What the exercise asks = Here the answer should be the line with "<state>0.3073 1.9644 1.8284" and all the lines after it through the end of the listing, each repeated exactly, and no other text.
+ + + + + + +
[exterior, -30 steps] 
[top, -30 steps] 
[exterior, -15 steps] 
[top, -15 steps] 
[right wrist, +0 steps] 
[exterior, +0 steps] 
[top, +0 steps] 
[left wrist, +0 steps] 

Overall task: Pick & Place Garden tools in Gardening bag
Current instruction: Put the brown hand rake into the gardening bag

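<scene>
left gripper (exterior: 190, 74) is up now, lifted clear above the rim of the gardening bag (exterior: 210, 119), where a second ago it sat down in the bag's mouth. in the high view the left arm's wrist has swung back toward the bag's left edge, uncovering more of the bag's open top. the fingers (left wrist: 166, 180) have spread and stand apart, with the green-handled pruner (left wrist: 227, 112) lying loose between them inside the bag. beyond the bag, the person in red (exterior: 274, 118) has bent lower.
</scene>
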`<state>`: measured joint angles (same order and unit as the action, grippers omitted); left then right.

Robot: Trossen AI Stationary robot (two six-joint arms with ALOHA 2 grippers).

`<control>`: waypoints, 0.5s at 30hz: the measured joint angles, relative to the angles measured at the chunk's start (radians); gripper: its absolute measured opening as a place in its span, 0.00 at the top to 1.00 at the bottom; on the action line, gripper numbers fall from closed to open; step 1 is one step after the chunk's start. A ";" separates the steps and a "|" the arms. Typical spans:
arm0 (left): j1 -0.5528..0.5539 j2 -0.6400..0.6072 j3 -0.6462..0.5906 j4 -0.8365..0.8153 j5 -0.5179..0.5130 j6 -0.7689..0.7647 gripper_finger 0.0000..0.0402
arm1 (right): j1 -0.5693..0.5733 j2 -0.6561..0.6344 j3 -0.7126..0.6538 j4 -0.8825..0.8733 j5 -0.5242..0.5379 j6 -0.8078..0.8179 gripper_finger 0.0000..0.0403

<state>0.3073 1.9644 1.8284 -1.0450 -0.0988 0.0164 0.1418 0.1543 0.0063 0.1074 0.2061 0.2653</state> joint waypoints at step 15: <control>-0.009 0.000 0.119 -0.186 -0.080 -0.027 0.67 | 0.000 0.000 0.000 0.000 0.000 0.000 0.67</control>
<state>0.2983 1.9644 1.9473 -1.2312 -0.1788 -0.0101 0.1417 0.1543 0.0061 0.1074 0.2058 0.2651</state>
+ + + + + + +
Your solution =
<state>0.3073 1.9644 1.8284 -1.0450 -0.0988 0.0164 0.1418 0.1543 0.0063 0.1074 0.2061 0.2653</state> joint waypoints at step 15: <control>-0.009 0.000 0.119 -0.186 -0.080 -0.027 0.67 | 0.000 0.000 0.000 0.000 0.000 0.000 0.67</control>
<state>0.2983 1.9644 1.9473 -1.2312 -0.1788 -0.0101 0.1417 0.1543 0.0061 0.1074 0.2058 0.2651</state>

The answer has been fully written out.